Heroic endurance leads to success.

Meter: Sapphic hendecasyllable with caesura after the fifth syllable. The last verse is an adonic ( - u u).

line 1
bis quinis: = decem.
operatus: < operor, "work, be occupied"; here, "having waged" (with accusative: late Latin).

line 2
Atrides: "son of Atreus," viz. Agamemnon, leader of the Greek expedition against Troy.
Phrygiae: i.e., Troy.

line 3
fratris: Menelaus, husband of Helen (whose absence is implied by amissos thalamos).

line 4
4: Lines 4-7: In order to placate the goddess Artemis and secure favoring winds for his becalmed fleet on the way to Troy, Agamemnon sacrificed his daughter Iphigenia at Aulis.

line 6
exuit patrem: "he put off [the role of] a father."

line 7
foederat: "had stained/defiled."
sacerdos: "[as a] priest," apposition with ille.

line 8
8: Lines 8-12: Odysseus's encounter with the Cyclops, Polyphemus.
Ithacus: "from Ithaca."

line 10
aluo: "belly."

line 11
caeco: caeco . . . ore: "blind visage"; causal ablative; Odysseus had put out the Cyclops's only eye.
furibundus: sc.
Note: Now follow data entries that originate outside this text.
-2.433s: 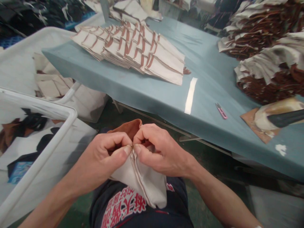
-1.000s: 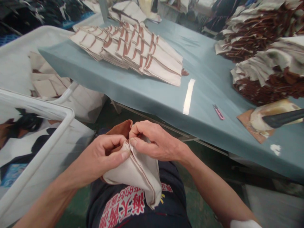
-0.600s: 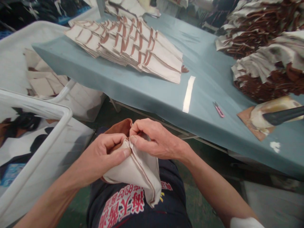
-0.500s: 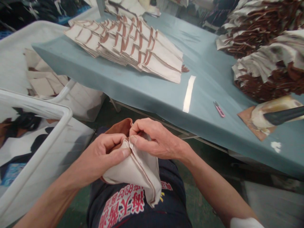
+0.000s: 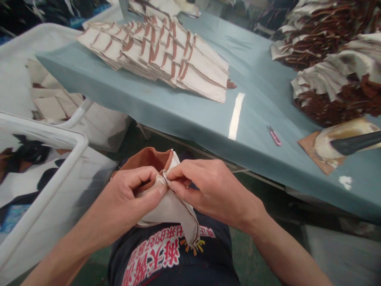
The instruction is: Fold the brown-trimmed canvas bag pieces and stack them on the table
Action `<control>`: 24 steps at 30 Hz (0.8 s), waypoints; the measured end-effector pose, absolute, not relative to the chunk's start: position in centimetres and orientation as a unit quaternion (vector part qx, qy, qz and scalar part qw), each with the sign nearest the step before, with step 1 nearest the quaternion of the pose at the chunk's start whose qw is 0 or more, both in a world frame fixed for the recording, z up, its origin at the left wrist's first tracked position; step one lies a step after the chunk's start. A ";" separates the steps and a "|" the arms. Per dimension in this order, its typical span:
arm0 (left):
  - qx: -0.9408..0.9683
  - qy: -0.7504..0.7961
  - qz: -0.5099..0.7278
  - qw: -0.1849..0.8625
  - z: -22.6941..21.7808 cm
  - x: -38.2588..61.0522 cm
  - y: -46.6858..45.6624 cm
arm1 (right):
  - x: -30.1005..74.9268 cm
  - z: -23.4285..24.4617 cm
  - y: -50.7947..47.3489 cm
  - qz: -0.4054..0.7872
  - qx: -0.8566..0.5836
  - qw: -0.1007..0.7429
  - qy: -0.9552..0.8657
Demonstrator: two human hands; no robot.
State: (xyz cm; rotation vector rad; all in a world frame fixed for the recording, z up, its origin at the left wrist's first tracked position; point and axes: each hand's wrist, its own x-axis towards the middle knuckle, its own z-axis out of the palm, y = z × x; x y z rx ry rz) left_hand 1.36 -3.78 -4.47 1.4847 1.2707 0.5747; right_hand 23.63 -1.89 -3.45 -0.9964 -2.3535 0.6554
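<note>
A cream cloth pouch (image 5: 175, 210) with brown piping and a brown lining (image 5: 145, 158) sits over my lap. My left hand (image 5: 131, 194) pinches its rim between thumb and forefinger. My right hand (image 5: 208, 186) pinches the same rim from the other side, fingertips meeting the left thumb. Both hands are closed on the fabric, below the near edge of the blue table (image 5: 190, 119).
Fanned finished pouches (image 5: 166, 51) lie at the table's far left; heaps of cream and brown pieces (image 5: 336, 87) sit at the right. A white tape strip (image 5: 235, 116), pink snips (image 5: 274, 136) and a board (image 5: 327, 149) lie between. White bins (image 5: 44, 186) stand at left.
My right hand slid down and right along the rim. The pouch's mouth opened wider, showing more brown lining, and its hanging corner swung.
</note>
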 end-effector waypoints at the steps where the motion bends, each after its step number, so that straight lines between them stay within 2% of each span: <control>1: 0.633 0.536 0.243 0.503 -4.3 1.5 -3.9 | 23.5 -3.3 -2.0 0.219 -0.370 0.235 -0.872; 7: 0.664 0.550 0.283 0.420 -3.8 2.8 -4.2 | 22.9 -2.8 -2.7 0.193 -0.404 0.216 -0.867; 10: 0.652 0.542 0.293 0.442 -4.1 3.1 -4.3 | 22.8 -3.4 -3.0 0.200 -0.425 0.249 -0.847; 14: 0.633 0.518 0.287 0.499 -4.5 2.8 -4.2 | 23.0 -4.2 -3.1 0.295 -0.423 0.300 -0.802; 17: 0.625 0.508 0.273 0.527 -4.6 2.4 -3.9 | 23.2 -4.3 -2.9 0.332 -0.410 0.305 -0.792; 24: 0.677 0.540 0.264 0.423 -4.0 2.6 -3.8 | 22.7 -4.0 -3.2 0.215 -0.418 0.250 -0.846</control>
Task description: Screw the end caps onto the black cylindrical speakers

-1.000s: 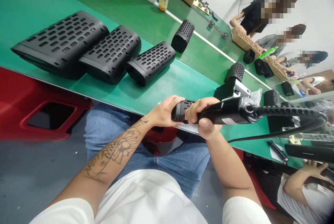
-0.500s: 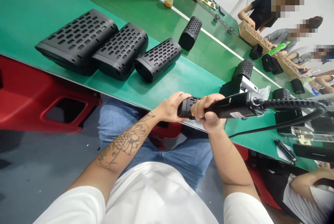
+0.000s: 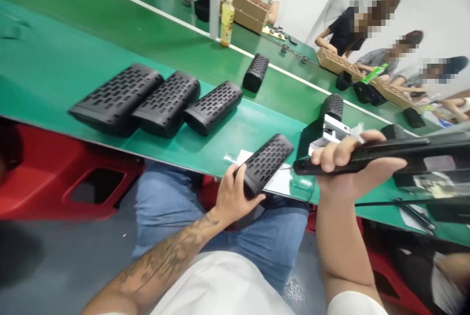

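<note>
My left hand [image 3: 232, 196] grips the near end of a black perforated housing [image 3: 267, 162], which lies slanted at the table's front edge over a white sheet [image 3: 281, 181]. Wrapped round a black electric screwdriver [image 3: 378, 154] is my right hand [image 3: 347, 168], to the right of that housing. The screwdriver's thin bit points left, close to the housing; whether it touches cannot be made out. Three similar housings, a left one [image 3: 119, 97], a middle one [image 3: 171, 102] and a right one [image 3: 216, 106], lie in a row on the green table to the left.
Another housing [image 3: 256, 72] stands farther back on the green conveyor belt [image 3: 147, 36]. Beyond my right hand is a black-and-white fixture [image 3: 330, 131] with a housing behind it. A yellow bottle [image 3: 227, 20] stands by a post. Co-workers sit across the line with cardboard boxes [image 3: 246, 11].
My right hand has drawn the screwdriver up and to the right, away from the housing. The housing, in my left hand, now shows in full. The view has shifted.
</note>
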The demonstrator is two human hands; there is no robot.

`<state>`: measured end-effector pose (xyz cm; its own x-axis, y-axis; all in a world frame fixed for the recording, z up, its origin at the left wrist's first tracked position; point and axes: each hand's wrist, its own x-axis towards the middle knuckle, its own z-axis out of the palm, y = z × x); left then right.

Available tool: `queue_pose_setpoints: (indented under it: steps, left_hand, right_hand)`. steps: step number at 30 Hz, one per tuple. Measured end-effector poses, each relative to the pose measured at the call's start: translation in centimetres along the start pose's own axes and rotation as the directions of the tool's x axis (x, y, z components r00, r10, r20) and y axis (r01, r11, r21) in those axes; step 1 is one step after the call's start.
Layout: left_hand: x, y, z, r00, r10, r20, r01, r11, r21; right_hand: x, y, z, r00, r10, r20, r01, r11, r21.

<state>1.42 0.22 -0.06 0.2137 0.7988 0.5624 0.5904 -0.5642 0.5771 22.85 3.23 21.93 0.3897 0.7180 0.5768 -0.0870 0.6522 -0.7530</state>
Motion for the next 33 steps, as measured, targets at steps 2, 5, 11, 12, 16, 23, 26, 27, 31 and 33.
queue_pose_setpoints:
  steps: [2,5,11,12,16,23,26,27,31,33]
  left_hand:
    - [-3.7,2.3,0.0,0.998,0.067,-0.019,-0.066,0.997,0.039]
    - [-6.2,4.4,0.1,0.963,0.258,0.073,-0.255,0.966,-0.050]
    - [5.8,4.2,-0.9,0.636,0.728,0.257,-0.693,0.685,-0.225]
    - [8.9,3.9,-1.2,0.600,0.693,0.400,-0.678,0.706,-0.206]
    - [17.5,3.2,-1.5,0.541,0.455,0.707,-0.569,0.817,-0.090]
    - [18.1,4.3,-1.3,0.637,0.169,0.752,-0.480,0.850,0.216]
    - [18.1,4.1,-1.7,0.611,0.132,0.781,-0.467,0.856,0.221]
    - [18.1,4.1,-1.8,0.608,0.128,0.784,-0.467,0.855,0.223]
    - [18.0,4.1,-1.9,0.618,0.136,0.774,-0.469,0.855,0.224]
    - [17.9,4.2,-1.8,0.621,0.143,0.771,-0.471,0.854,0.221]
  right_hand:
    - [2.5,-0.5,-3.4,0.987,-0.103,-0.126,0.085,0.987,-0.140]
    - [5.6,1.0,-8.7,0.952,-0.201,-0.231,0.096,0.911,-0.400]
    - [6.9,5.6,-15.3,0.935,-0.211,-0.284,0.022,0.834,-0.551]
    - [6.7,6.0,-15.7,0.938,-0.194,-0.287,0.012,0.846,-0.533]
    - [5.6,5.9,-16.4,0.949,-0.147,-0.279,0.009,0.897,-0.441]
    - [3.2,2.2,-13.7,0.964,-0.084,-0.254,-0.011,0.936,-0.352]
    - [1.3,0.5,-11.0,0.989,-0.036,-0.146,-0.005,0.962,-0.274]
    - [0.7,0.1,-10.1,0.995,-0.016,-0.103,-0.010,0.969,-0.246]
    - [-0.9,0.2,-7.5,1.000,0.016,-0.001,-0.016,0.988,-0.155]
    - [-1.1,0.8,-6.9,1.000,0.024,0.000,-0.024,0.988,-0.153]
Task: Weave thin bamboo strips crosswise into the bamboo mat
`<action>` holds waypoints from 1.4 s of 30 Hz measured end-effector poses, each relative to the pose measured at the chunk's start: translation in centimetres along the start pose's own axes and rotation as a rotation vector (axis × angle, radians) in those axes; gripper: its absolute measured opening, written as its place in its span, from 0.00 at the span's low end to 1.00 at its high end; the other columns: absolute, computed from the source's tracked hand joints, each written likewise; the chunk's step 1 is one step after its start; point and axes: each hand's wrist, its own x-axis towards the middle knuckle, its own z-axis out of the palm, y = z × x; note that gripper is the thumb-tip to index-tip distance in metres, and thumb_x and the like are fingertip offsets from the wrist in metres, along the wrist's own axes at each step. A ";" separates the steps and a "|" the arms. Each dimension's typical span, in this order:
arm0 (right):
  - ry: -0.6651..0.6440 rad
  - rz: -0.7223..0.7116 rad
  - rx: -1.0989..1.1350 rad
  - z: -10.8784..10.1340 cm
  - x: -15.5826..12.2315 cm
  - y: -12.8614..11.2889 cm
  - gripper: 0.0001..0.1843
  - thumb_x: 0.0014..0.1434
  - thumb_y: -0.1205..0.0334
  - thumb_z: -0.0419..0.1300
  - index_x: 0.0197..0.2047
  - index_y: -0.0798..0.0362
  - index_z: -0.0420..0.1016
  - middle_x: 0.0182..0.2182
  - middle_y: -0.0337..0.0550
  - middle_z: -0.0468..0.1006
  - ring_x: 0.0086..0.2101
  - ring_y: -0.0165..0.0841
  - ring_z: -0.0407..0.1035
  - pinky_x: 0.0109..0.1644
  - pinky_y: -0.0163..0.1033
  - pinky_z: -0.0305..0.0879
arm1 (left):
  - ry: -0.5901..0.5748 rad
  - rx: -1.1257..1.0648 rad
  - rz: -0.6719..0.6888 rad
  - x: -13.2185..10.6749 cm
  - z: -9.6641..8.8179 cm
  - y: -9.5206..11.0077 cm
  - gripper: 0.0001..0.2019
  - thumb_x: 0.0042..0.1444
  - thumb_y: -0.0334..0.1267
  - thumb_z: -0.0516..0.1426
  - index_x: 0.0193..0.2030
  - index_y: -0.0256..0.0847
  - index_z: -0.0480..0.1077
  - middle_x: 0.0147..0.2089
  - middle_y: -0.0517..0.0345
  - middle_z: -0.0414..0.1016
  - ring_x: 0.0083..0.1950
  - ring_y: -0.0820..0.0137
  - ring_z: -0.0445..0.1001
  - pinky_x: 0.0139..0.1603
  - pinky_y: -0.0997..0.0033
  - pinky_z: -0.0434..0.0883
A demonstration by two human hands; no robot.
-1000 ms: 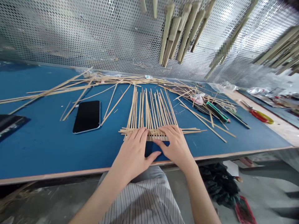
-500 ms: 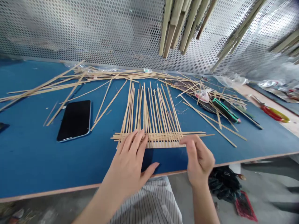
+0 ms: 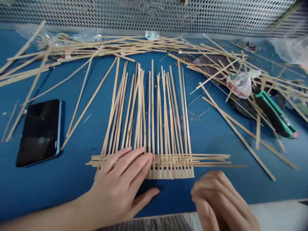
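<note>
A partly woven mat of pale bamboo strips [image 3: 168, 162] lies on the blue table. Long upright strips [image 3: 166, 118] fan away from me, and a few crosswise strips [image 3: 211, 157] run through them near the lower end, sticking out at both sides. My left hand [image 3: 125, 183] rests flat on the mat's lower left part, fingers spread, thumb out to the right; it hides the weave beneath. Right of the mat's lower corner, my right hand [image 3: 221, 199] hovers apart from the strips. Its fingers are curled and slightly blurred, and no strip shows in them.
A phone [image 3: 39, 131] lies at left. Loose bamboo strips [image 3: 115, 45] are heaped along the back, before a perforated metal panel [image 3: 108, 16]. At right are a green-black utility knife [image 3: 274, 114], a crumpled plastic bag [image 3: 243, 83] and more scattered strips [image 3: 240, 136].
The view has tilted down and come closer to the table. My right hand has left the mat's lower right corner and moved toward me. My left hand stays flat on the weave.
</note>
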 end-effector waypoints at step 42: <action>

Polyphemus.
ore: caeco . . . ore: "blind visage"; causal ablative; Odysseus had put out the Cyclops's only eye.

line 12
rependit: "paid back."

line 13
13: Lines 13-31: The twelve labors of Hercules, which won him divine status (lines 30-31), were given in various lists in antiquity; B. gives them in this order:
  1. taming the Centaurs (line 14),
  2. despoiling the Nemean lion (15) (saeuo . . . leoni: dative of separation),
  3. slaughtering the Stymphalian birds (16) (fixit: "transfixed," i.e., "shot"),
  4. stealing the golden apples of the Hesperides (17-18) (laeuam: accusative of respect with gravior, "weighed down in his left hand"),
  5. chaining the (three-headed) hellhound, Cerberus, and bringing him up to the light of day (19),
  6. feeding the stern Thracian Diomedes to his own horses (20-21),
  7. killing the Lernaean Hydra [see 4P6.3] (22) (combusto: "burned up"),
  8. shaming the river god Achelous in defeat, by breaking off his horns (23-24) (Achelous: scanned short-short-long-short)
  9. killing the giant Antaeus (25) (strauit: < sterno, "throw down, bring low"),
  10. killing the half-man Cacus who had been plaguing Evander's city (26) (Aeneid 8.190f),
  11. capturing the Erymanthian boar (and bringing it back) (27-28) (quosque: antecedent is umeros (28)),
  12. holding the world on his shoulders -- taking Atlas's place) (29-30, foreshadowed in line 27) (inreflexo: "unbent").

celebrant: "make famous."

line 30
pretium: governs genitive, ultimi . . . laboris.

line 31
caelum: in apposition with pretium.

line 32
celsa: celsa . . . uia: probably the Milky Way.

line 33
uia: celsa . . . uia: probably the Milky Way.

line 34
terga nudatis: "bare your back," as you flee.